----- Collected material -----

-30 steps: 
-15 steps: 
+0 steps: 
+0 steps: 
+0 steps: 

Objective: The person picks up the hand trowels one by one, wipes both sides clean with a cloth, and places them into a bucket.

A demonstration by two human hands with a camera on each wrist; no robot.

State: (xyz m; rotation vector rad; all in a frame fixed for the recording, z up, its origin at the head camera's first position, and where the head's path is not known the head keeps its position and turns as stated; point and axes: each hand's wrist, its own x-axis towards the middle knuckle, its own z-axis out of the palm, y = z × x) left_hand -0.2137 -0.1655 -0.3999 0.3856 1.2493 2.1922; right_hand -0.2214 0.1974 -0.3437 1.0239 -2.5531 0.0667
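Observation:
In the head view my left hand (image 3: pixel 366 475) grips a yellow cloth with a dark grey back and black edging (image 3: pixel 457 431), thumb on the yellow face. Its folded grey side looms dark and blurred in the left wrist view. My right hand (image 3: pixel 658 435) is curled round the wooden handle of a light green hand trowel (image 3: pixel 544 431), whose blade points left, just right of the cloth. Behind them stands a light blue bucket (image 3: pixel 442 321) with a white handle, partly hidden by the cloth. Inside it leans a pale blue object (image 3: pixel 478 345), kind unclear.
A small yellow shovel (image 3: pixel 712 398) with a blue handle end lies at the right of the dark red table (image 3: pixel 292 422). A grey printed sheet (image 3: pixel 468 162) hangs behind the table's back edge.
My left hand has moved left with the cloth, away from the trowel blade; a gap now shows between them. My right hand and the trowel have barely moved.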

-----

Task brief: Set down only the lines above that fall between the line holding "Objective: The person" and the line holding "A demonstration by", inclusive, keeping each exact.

Problem solution:
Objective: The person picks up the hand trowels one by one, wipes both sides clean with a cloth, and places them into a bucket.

A demonstration by two human hands with a camera on each wrist; no robot.

The reply is now complete.